O médico que realizou o procedimento precisou sair escoltado. O diretor do hospital já foi excomungado pela Igreja Católica por realizar, no passado, o aborto de uma menina de nove anos, grávida do padrasto. Sim, é isso mesmo que você leu: a mesma Igreja que acoberta inúmeros abusos (de meninas e meninos) excomungou um médico que estava cumprindo a lei.

A justificativa de quem estava defendendo a continuidade da gestação era de que “assassinato é crime”. Pois bem: pedofilia também é crime e a vida dessa criança violentada também importa. Não vi essas pessoas pedirem a prisão do único criminoso da história. Li comentários na internet defendendo a continuidade da gestação sugerindo, como alternativa, a adoção do bebê. Por que será que estavam defendendo a vida de um feto, concebido através de um estupro de vulnerável, mas nenhum desses fundamentalistas estava preocupado com a vida dessa criança indefesa, que talvez nem sobrevivesse a uma gestação/ parto? A nossa sociedade é tão pró-natalidade, que estavam querendo obrigar uma criança a viver a maternidade (isso sem mencionar os comentários irracionais de pessoas “cristãs” sugerindo que, se a menina nunca falou nada durante esses quatro anos de abuso, era porque “ela gostava” das “carícias” daquele pervertido).

Eu não quero nem imaginar o que essa criança passou e está passando, pois já acho uma violência quando a sociedade impõe a maternidade a uma mulher madura, mas sugerir que maternidade infantil é algo plausível já é absurdo demais. Estamos presenciando um surto coletivo.

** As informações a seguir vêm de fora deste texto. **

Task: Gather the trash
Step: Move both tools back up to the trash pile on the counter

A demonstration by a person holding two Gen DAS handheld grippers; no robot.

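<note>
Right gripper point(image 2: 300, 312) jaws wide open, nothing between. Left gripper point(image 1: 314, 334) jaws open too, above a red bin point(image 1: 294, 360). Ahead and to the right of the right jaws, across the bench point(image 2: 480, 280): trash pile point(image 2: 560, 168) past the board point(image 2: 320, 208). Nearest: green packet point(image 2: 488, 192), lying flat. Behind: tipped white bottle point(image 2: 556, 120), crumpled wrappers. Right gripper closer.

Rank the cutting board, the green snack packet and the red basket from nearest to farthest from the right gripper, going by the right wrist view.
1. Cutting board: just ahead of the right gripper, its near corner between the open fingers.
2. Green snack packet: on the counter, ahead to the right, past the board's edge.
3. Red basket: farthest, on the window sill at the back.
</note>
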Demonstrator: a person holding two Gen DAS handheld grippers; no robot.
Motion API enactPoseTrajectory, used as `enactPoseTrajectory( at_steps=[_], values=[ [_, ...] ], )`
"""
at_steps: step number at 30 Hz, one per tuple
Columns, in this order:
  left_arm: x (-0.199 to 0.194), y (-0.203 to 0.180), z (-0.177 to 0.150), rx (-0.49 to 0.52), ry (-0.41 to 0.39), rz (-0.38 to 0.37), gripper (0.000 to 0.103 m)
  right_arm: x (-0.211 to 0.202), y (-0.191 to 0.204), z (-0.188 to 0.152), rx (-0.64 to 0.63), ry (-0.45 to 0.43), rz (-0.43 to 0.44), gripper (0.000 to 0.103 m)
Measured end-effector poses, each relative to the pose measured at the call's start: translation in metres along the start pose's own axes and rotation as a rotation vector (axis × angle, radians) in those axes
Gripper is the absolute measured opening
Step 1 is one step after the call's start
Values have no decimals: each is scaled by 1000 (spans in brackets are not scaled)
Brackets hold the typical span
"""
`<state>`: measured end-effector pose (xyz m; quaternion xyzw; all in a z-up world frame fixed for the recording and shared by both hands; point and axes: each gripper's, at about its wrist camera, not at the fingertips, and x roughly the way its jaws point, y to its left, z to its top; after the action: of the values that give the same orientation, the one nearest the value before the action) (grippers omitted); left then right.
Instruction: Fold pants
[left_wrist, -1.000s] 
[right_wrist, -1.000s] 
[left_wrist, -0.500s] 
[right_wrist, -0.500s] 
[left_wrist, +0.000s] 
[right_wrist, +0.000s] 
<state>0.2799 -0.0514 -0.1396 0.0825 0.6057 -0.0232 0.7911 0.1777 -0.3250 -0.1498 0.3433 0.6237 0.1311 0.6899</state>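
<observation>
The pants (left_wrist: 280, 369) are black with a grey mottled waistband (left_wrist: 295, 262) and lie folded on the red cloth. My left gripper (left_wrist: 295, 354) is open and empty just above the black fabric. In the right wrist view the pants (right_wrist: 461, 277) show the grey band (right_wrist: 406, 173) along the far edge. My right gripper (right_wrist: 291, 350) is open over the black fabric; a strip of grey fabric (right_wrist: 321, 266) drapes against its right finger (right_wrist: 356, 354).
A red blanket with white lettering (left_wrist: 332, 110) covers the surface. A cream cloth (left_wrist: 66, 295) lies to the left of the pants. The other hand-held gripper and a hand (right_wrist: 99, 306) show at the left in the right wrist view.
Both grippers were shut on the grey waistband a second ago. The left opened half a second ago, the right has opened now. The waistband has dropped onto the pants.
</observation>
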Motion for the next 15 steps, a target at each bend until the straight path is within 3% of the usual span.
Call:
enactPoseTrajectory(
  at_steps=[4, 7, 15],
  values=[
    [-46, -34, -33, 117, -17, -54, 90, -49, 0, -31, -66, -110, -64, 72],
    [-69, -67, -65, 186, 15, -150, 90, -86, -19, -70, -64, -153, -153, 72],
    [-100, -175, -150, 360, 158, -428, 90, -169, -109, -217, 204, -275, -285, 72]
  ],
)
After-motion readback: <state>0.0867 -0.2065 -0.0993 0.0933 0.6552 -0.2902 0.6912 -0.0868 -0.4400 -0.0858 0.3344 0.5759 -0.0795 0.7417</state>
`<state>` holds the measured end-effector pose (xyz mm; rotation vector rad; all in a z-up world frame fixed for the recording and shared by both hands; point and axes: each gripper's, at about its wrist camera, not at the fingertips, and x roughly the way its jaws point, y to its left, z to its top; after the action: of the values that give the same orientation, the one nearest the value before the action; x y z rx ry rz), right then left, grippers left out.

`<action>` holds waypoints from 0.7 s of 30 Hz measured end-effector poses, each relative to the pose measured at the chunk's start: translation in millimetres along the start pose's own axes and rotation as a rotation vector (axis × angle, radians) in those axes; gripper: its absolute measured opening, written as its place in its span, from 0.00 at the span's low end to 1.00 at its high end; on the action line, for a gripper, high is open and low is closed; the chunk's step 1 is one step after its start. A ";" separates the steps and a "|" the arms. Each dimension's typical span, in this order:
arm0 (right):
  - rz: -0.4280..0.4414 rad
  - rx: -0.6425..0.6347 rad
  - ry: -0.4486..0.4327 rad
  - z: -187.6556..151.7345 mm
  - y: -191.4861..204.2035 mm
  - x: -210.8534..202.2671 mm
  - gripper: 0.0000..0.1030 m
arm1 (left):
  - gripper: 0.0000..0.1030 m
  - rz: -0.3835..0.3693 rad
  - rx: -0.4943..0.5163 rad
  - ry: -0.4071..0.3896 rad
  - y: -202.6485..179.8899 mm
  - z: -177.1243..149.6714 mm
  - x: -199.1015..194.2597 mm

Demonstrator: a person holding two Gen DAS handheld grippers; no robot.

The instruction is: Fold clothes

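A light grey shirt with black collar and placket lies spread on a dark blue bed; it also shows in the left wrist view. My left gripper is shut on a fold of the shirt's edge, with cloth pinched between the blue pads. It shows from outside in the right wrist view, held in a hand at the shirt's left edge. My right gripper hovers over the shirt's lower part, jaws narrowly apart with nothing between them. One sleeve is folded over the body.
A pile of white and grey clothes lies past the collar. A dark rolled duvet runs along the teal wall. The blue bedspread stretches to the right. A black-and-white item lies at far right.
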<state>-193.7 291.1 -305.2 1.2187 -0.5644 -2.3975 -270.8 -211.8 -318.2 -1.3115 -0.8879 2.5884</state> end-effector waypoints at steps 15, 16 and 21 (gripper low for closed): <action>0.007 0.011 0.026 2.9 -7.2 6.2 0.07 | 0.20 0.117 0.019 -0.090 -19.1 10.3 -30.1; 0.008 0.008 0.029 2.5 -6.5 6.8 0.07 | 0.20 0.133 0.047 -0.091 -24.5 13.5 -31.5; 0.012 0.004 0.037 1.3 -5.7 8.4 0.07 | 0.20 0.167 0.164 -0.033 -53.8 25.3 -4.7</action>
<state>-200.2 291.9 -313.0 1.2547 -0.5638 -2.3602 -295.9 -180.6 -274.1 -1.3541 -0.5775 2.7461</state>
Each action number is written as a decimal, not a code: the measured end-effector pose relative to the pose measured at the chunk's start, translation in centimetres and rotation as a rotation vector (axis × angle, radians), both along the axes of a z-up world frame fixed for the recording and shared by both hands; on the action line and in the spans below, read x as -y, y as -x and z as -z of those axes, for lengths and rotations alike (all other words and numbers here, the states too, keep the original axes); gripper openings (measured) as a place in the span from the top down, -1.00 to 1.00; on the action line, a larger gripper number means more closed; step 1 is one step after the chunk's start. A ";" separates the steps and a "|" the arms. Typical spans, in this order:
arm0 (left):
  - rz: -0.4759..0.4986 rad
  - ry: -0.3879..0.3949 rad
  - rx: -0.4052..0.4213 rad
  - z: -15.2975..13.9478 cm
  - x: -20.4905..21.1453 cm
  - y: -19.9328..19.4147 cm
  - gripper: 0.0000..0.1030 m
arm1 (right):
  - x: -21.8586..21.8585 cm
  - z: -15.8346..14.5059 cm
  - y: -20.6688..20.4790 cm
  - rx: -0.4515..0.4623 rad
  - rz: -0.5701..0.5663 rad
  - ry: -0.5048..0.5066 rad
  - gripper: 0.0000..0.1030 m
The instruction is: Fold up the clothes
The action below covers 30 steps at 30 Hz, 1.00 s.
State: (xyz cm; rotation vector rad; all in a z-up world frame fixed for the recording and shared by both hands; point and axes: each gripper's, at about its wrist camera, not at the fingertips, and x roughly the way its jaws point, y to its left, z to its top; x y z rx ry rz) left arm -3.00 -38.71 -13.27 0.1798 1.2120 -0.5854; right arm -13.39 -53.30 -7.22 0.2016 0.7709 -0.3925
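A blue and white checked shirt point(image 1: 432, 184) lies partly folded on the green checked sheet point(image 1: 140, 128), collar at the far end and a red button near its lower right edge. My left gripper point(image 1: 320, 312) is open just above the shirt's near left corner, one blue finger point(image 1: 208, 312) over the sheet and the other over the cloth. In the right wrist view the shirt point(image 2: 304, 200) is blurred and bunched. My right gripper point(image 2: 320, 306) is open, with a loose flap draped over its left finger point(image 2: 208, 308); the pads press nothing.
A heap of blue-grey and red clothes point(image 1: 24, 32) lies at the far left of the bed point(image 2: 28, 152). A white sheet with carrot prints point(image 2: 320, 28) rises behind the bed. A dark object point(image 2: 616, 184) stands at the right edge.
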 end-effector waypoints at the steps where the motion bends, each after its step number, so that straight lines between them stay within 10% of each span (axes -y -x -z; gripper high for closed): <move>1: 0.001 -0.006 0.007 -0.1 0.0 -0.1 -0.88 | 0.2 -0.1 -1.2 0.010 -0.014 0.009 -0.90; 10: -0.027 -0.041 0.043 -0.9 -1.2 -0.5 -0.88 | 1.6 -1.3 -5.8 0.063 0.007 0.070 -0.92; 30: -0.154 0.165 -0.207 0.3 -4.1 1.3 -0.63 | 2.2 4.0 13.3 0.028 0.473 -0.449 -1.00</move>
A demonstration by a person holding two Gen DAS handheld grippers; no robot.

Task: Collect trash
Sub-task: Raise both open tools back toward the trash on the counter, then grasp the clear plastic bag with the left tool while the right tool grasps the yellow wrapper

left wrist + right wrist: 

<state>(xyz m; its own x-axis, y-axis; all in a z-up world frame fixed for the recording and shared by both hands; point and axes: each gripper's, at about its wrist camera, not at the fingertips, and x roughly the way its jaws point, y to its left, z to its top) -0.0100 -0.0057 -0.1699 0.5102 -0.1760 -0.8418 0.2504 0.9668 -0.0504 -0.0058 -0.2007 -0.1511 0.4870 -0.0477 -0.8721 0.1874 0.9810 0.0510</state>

Estamos vivendo em uma era em que as pessoas defendem que aborto em caso de estupro é inaceitável, mas pedofilia parece ser aceitável, da mesma forma que acabar com a vida de uma criança (que já teve 40% da sua vida devastada), obrigando-a a ser mãe na infância (repito: NA INFÂNCIA), é defendido em protestos por pessoas que se dizem “cidadãos de bem”.

O Sem Filhos é um projeto que surgiu após a leitura de um livro que aborda vários problemas acerca da maternidade compulsória e das consequências devastadoras que isso gera na vida de mulheres que não queriam ser mães. É uma agressão bizarra e a sociedade alimenta isso de várias formas, começando por não respeitar a opção de mulheres que não querem ter filhos, pressionando-as a tê-los a qualquer custo, minimizando ou invalidando suas razões para não querer isso, e culminando com esse tipo mais covarde de apologia à maternidade compulsória, que acabamos de presenciar neste final de semana: a maternidade compulsória infantil.

Está na hora de darmos um basta! Parafraseando uma amiga minha: a sociedade precisa aprender a deixar as mulheres em paz!